50.054 - Top-down recursive parsing using Parser Combinators
Learning Outcome
By the end of this class, you should be able to
- Implement a top-down recursive parser with backtracking
- Implement a top-down recursive parser with on-demand backtracking
(Recap) Top-down parsing
In this cohort problem we are going to focus on Top-down parsing.
Abstract Syntax Ttree
To implement top-down parsing, we first consider how to represent a parse tree in Scala.
It's natural to implement the parse trees in terms of some algebraic datatype.
The Grammar 4 can be encoded with the following Scala enum type.
| enum Exp {
case TermExp(t:Term)
case PlusExp(t:Term, e:Exp)
}
enum Term {
case FactorTerm(f:Factor)
case MultTerm(t:Term, f:Factor)
}
case class Factor(v:Int)
|
Left Recursion Elimination
Recall Grammar 4 defined above contains some left recursion.

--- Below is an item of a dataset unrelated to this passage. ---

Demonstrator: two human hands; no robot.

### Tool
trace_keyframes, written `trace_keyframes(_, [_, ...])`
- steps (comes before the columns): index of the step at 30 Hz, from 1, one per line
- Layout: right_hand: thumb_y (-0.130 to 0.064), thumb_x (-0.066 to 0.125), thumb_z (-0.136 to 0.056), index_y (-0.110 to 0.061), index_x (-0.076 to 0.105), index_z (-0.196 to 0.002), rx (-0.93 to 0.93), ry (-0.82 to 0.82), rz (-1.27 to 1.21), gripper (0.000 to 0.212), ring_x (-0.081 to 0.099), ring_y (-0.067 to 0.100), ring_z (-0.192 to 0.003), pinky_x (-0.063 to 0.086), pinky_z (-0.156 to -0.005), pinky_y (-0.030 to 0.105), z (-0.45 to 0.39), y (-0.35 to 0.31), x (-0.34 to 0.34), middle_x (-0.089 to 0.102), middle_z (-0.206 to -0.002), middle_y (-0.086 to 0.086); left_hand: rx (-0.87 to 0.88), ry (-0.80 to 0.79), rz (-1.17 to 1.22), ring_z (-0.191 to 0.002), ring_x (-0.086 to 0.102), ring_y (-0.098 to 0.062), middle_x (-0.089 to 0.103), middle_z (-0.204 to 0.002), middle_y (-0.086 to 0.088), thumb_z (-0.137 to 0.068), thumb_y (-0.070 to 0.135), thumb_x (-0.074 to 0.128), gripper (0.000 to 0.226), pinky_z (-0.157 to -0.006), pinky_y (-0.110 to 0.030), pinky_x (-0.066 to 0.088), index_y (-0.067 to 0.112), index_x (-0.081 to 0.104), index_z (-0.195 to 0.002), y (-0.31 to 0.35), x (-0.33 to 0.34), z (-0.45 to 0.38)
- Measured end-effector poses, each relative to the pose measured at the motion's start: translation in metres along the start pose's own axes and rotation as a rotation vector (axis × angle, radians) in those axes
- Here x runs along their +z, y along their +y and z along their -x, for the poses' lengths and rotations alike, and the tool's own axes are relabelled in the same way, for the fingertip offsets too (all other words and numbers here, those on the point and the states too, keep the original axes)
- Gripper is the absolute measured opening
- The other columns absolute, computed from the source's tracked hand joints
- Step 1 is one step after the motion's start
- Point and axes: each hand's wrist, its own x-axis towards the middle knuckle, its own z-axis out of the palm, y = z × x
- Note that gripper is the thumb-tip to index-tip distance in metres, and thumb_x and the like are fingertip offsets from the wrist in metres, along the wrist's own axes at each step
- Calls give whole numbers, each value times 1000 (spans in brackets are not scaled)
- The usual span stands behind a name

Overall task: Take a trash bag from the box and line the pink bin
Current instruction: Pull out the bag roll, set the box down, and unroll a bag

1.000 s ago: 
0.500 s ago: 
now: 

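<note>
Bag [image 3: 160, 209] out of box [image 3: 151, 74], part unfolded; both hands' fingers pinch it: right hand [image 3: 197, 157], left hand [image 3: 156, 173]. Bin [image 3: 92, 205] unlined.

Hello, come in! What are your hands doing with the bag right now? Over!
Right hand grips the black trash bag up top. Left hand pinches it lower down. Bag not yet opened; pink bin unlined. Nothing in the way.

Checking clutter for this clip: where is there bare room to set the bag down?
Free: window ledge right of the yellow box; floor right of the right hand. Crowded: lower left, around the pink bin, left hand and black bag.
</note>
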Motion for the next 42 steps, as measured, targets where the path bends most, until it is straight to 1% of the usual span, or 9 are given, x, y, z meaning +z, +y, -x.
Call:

To eliminate the left recursion, we apply the same trick by rewriting left recursive grammar rules
\[
\begin{array}{rcl}
N & ::= & N\alpha_1 \\
& ... & \\
N & ::= & N\alpha_n \\
N & ::= & \beta_1 \\
& ... & \\
N & ::= & \beta_m
\end{array}
\]
into
\[
\begin{array}{rcl}
N & ::= & \beta_1 N' \\
& ... & \\
N & ::= & \beta_m N' \\
N' & ::= & \alpha_1 N' \\
& ... & \\
N' & ::= & \alpha_n N' \\
N' & ::= & \epsilon
\end{array}
\]
Grammar 4 can be rewritten into
| E ::= T + E
E ::= T
T ::= FT'
T' ::= *FT'
T' ::= epsilon
F ::=i
|
None of the production rules above contains common leading terminal symbols, hence there is no need to apply left-factorization.
Note that in the above Grammar 4 with left recursion eliminated, the only rules affected are thos with non-terminal T
,
Hence we only need to added the following enum type
Additional Abstract Syntax Tree
We could model it using Algebraic data type.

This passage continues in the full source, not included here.